I'd say that's incorrect, in that faith and science use two different canons of proof, one is testable, the other is not, and you don't need one to corroborate the other. Religion uses faith. Science uses hypothetical testing of phenomena. I don't have to believe in God to test whether a bowling ball and a feather accelerate identically in a vacuum. I don't have to use quantum theory to believe in God.
Science is based on the same foundations as philosophy - it only works if you take, on faith, particular unprovable metaphysical propositions.
You also have to be very careful not to make distinctions that are not accurate about how people believe in God or in any particular scientific idea.
Many people believe in god for what might be called personal reasons, but many others believe in god for reasons of metaphysical necessity and philosophical coherence. Some people with a scientific bent even believe in god because their scientific ideas lead them to those particular mataphysical conclusions.

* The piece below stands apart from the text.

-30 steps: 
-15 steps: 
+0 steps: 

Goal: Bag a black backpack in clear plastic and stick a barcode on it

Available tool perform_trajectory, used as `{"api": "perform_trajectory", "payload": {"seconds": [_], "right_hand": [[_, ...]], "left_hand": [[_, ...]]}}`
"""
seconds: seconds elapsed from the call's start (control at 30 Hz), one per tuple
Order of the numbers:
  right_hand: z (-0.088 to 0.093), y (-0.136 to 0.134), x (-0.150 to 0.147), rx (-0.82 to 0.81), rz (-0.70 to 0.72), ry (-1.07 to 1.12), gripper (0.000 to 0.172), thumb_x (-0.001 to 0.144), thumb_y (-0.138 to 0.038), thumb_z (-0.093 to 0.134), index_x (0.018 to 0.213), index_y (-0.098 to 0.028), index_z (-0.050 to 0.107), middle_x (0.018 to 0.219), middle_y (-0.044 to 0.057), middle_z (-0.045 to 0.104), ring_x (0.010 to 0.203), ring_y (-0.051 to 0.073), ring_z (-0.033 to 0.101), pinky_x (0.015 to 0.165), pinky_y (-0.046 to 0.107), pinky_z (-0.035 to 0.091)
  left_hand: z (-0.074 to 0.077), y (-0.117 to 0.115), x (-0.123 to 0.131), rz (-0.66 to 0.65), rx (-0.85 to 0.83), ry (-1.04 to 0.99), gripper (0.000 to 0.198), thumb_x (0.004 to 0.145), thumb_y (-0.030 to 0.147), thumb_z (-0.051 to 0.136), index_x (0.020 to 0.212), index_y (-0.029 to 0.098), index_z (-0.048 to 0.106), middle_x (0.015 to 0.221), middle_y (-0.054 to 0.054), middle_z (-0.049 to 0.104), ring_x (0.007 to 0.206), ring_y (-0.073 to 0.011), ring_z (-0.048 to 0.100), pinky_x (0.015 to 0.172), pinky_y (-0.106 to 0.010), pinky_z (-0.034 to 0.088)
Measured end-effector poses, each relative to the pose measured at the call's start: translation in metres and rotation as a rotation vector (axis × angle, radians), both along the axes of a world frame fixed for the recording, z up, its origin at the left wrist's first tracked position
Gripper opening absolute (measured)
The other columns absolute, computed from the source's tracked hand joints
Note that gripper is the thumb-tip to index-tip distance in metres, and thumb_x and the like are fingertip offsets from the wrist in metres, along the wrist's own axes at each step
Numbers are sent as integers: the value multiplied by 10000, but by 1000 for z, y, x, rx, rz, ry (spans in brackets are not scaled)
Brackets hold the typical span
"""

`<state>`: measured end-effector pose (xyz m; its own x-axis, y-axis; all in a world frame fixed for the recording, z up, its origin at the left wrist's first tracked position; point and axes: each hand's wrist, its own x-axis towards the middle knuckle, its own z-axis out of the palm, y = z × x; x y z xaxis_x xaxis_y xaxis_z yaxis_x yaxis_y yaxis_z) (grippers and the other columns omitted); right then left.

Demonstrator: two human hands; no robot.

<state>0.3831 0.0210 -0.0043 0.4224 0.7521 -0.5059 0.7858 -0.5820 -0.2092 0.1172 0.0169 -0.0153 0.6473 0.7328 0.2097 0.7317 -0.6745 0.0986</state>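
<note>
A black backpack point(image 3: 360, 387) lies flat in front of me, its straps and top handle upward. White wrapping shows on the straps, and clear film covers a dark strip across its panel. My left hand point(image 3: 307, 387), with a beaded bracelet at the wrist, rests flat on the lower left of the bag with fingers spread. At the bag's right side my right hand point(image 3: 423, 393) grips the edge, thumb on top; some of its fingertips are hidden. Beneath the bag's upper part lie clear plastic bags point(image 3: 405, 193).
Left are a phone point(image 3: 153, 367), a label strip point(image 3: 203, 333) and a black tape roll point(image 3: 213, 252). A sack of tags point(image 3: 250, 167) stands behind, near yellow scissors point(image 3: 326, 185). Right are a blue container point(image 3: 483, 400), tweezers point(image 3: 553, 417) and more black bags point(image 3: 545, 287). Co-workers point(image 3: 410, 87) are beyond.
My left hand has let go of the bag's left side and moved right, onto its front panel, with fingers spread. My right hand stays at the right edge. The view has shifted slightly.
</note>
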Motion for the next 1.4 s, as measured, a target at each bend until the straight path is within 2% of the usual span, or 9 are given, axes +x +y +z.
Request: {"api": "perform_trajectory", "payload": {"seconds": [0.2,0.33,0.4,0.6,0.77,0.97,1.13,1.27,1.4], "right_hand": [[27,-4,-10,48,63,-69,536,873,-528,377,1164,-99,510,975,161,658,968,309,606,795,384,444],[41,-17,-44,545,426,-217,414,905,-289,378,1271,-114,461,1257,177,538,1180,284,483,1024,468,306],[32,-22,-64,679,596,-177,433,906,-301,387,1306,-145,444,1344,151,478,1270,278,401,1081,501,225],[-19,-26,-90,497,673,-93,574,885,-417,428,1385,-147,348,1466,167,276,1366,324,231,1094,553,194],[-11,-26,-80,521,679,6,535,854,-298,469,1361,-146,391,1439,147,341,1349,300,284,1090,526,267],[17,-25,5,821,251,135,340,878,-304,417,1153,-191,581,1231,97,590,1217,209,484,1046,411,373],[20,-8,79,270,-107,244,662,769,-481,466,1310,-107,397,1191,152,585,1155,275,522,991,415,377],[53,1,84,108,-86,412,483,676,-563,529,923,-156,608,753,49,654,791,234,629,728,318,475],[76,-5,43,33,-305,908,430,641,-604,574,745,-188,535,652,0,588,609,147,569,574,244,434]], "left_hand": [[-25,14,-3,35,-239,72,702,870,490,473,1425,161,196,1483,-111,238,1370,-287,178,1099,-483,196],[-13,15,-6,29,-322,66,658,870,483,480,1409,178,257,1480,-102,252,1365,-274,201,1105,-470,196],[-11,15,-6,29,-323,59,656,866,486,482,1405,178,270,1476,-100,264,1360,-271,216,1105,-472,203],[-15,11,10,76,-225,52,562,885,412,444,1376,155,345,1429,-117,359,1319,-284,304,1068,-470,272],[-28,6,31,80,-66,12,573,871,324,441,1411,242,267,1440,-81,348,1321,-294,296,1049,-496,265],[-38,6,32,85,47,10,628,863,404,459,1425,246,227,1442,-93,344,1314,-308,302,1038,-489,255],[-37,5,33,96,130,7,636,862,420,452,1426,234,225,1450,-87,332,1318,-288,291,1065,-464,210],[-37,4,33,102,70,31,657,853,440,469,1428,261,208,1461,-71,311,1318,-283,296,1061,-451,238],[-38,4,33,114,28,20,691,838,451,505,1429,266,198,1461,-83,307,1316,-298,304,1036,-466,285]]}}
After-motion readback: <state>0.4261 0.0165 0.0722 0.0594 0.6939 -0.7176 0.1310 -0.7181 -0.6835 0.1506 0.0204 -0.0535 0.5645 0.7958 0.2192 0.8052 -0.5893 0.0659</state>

By the same token, many people believe in scientific ideas because they see a logical argument for them or evidence of them. On the other hand, many believe scientidic explantions purely for personal reasons - on faith, or because they trust someone who says it is so. How many people have looked at all the mathematical data or models that physicists use to draw their conclusions? Even someone well versed in the evidence for evolution may be largely accepting a scientists explanation of how it must fit together as a matter of trust. And a person can believe totally that gravity exists, while rejecting the idea of relativity or any other particular description of how it works - just as with belief in god.
Ever poured a thousand marbles into a clear plastic box? Looks pretty ordered to me. Of course, order is an arbitrary human concept we use to process what happens in the universe. Like whether a star is a pulsar or a black hole, or how many six-packs I can shotgun in an hour. Order. It is what we make it. Literally.
Well, yes, marbles poured into a box are ordered, that is rather the point, isn't it? In a fundamentally ordered universe, that is what we would expect. I am not clear on why you think that contradicts the idea of an ordered universe.
The idea that all order comes from our perception is interesting, and leads to some interesting conclusions - but not ones that I would have expected from someone who seems to really like science. But maybe I am wong on that? In any case, even if we impose order on things which are truly disordered (would that be even possible?), it means that WE are ordered, which means there is order.